# To Hav or Hav Not?



## MJ EV (Oct 11, 2012)

Hello I am a new member. My beloved Lab mix breed dog of 14 passed away 1 1/2 years ago. I feel that I am ready to bring another fur baby into my home and have been looking at different breeds and happened by chance on the Havanese. Could you please post some information about your experience regarding training, especially housebreaking. Some of the information that I have found on the web states small dogs are hard to housebreak. My female Lab mix was very easy to housebreak. At this point in my life, I would prefer a small dog but not a toy breed. The Havanese looks like a perfect size.


----------



## davetgabby (Dec 29, 2007)

Welcome, you dont' want a toy , yet you're looking at a Hav? I never have bought that theory. I'm sure a lot will tell you otherwise lol.


----------



## krandall (Jun 11, 2009)

Well, Havanese ARE considered a toy breed, though they are bigger than some and sturdier than many.

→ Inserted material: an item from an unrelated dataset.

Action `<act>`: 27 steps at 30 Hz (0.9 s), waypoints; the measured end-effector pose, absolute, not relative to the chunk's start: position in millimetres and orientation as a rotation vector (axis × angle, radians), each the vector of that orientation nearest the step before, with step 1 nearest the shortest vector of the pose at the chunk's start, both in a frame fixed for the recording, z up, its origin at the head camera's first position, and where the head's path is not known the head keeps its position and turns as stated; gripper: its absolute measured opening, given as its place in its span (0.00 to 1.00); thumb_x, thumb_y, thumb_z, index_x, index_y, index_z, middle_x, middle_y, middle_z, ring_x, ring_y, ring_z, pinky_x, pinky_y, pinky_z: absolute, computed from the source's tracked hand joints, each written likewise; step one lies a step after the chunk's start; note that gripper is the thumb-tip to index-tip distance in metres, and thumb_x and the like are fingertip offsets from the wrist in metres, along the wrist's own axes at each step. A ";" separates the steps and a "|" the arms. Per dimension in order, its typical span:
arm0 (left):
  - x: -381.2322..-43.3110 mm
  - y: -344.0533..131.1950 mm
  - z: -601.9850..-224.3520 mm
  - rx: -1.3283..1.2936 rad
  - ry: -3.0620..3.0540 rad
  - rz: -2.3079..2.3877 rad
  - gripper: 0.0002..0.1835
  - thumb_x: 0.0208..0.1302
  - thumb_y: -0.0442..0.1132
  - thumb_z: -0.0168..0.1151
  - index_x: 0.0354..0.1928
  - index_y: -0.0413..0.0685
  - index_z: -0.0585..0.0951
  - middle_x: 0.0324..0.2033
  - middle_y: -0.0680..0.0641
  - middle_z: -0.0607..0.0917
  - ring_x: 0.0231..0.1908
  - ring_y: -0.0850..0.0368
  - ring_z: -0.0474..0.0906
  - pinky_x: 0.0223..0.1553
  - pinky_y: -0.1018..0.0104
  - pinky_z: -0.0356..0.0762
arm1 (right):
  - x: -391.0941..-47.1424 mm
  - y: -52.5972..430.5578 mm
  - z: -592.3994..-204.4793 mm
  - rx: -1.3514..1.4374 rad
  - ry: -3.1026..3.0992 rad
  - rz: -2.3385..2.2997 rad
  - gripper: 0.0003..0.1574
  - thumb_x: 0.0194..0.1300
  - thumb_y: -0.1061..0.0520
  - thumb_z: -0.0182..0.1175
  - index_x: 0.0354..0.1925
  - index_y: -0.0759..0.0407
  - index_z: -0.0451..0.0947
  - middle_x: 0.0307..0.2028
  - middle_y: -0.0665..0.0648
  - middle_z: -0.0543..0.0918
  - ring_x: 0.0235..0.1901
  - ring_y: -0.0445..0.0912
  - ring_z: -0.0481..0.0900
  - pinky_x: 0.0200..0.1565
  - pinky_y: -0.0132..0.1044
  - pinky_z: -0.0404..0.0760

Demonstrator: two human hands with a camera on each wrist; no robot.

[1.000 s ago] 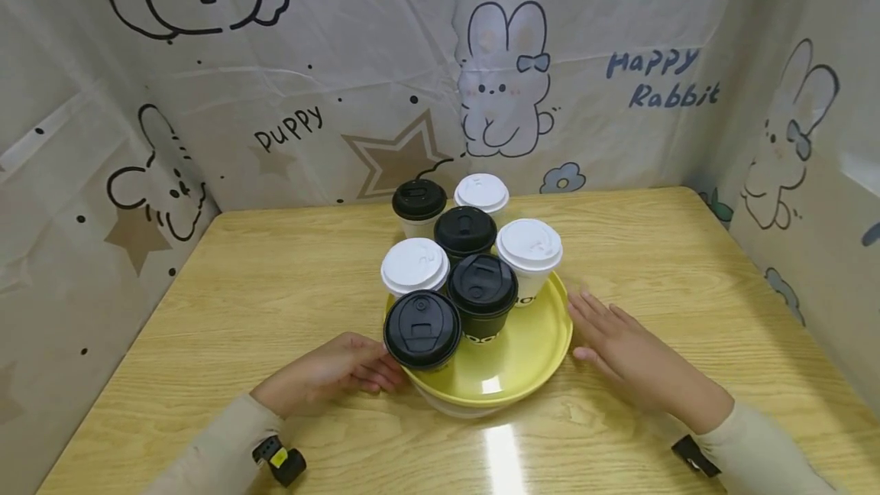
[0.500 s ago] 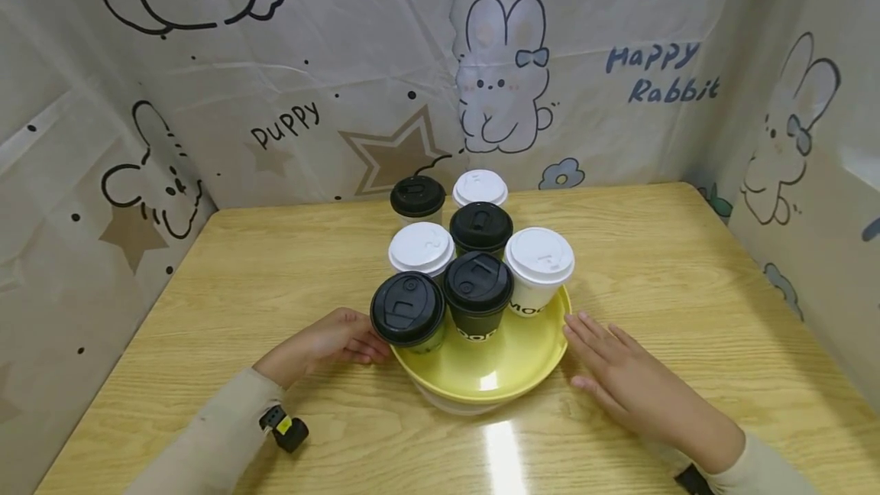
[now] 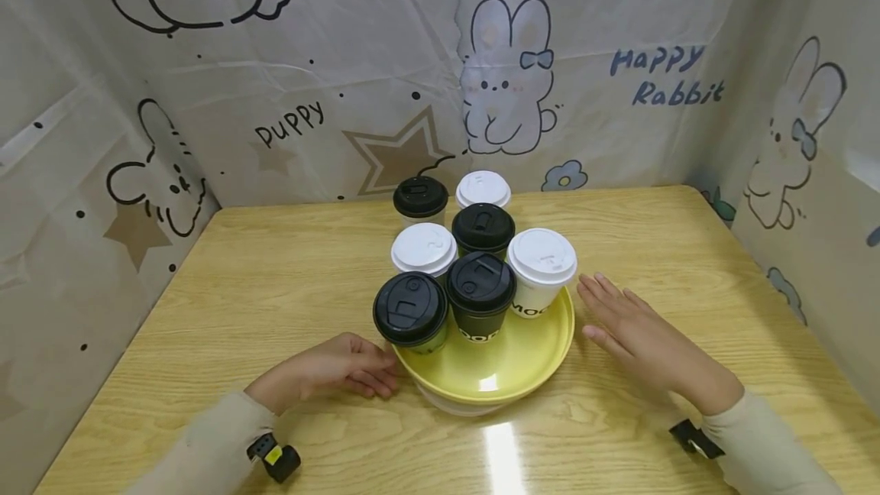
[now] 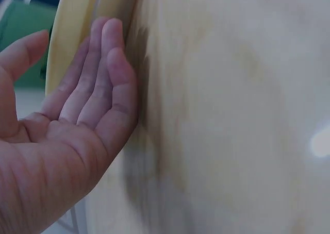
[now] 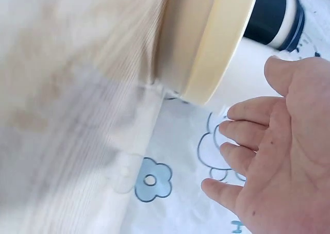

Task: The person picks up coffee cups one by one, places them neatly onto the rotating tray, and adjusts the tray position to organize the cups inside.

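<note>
A round yellow tray point(image 3: 509, 365) on a pale base point(image 3: 454, 405) bears several lidded paper cups. Toward its front stand two black-lidded cups, one at the left edge point(image 3: 410, 312) and one beside it point(image 3: 480, 289). A white-lidded cup point(image 3: 541, 266) is on the right, another white-lidded cup point(image 3: 424, 250) on the left, and a black-lidded cup point(image 3: 483, 228) behind. My left hand point(image 3: 344, 369) lies at the tray's left side, fingers extended along it; contact is unclear. Off the right rim, my right hand point(image 3: 649, 338) holds nothing, its fingers straight and slightly apart.
Behind the tray are a black-lidded cup point(image 3: 421, 201) and a white-lidded cup point(image 3: 483, 191), their bases hidden. The wooden table point(image 3: 289, 273) meets a printed cloth backdrop point(image 3: 385, 29) at the back and sides.
The tray has turned clockwise: the front-left cup shifted left and back, the right white-lidded cup came forward. My right hand then moved off the rim; my left hand slid toward me.
</note>
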State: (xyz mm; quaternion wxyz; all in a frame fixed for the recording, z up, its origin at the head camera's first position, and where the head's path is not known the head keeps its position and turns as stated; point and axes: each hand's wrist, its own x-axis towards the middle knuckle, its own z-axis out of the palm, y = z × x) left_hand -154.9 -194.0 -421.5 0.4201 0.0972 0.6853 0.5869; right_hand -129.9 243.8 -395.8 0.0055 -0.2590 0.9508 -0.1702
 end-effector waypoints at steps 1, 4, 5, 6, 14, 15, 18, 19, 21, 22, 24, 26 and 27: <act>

Small dog breeds, in general tend to take a little longer to potty train than big breeds, but the flip side is that they are easier to contain, and tend not to be as destructive as puppies! The MOST IMPORTANT THING to know in terms of potty training is that if you want an easier time with potty training, MAKE SURE you buy your puppy from a reputable breeder who puts the work into starting the puppies off right with potty training from a very early age. 

I didn't find it difficult to potty train Kodi, but I bought him from an excellent breeder who has potty training puppies down to a science. All I needed to do was follow through with what they had started one I got him home.

Another problem many people have is insisting that their Havanese go ONLY outdoors. It IS possible to train them this way, but it takes longer. Most do best if at least for the first year or two, they have an indoor potty option. Most eventually choose to go outside all or most of the time, but the people who insist on it from the beginning are the people who often find that their puppy has the most accidents.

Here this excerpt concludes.